• [WORK TO COMPLETE] Copy, word for word, each line of the data below from the first through the line containing "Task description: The", and stop there.

——————

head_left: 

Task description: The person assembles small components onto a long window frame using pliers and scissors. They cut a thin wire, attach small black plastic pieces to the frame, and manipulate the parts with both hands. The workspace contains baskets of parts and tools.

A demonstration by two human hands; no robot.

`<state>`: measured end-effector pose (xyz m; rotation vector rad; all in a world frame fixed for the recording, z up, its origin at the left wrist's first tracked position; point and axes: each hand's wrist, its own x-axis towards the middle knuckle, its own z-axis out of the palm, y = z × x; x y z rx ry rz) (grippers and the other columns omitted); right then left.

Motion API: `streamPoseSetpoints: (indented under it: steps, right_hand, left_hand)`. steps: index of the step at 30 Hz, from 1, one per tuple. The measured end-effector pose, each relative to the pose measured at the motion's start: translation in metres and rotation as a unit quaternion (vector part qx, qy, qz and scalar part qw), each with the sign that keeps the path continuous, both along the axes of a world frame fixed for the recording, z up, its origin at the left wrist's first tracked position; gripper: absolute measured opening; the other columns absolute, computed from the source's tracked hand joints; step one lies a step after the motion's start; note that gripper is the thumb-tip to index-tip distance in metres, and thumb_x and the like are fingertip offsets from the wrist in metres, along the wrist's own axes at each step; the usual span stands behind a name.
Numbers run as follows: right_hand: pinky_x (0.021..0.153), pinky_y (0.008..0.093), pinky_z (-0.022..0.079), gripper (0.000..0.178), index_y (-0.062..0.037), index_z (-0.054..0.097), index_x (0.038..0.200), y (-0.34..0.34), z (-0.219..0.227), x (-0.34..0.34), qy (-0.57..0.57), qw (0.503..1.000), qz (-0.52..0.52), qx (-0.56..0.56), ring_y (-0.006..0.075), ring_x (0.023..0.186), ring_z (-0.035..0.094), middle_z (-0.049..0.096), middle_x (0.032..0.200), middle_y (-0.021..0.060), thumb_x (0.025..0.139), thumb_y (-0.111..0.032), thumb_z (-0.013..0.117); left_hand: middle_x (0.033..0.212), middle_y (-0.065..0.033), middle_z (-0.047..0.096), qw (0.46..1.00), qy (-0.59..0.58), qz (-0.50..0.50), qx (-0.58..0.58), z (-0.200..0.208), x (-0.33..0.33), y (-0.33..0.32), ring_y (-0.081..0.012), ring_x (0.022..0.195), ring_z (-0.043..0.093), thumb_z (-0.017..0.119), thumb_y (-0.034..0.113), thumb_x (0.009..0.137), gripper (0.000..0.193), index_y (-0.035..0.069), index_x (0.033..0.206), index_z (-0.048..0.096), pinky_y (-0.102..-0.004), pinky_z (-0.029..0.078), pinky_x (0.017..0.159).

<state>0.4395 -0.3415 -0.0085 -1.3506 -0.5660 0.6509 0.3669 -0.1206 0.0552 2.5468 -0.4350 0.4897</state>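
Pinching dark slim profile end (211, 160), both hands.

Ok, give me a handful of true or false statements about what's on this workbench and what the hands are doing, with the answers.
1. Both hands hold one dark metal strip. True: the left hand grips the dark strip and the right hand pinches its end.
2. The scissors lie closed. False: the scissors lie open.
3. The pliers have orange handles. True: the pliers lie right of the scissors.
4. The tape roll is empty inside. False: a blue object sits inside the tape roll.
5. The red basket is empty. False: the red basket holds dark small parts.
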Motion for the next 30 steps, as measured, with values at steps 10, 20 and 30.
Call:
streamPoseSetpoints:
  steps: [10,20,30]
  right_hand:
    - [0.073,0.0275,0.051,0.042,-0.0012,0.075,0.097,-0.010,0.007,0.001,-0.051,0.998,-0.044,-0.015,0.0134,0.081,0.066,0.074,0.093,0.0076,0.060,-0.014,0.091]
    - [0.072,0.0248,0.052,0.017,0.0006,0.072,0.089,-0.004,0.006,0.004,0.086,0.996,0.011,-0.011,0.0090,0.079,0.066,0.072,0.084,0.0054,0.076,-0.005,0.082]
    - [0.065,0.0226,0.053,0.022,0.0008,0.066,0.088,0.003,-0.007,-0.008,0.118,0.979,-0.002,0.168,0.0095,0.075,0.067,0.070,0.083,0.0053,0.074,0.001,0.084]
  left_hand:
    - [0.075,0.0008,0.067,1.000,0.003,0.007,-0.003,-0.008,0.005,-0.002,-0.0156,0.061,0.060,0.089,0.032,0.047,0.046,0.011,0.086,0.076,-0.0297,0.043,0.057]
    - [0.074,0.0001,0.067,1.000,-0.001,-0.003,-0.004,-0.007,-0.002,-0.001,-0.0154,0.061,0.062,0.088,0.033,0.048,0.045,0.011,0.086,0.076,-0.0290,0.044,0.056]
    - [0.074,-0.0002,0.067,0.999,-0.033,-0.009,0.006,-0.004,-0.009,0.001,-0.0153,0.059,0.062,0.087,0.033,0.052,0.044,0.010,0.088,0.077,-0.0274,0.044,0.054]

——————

• [ANSWER SECTION]
head_left: 

Task description: The person assembles small components onto a long window frame using pliers and scissors. They cut a thin wire, attach small black plastic pieces to the frame, and manipulate the parts with both hands. The workspace contains baskets of parts and tools.

The response to this exercise is done.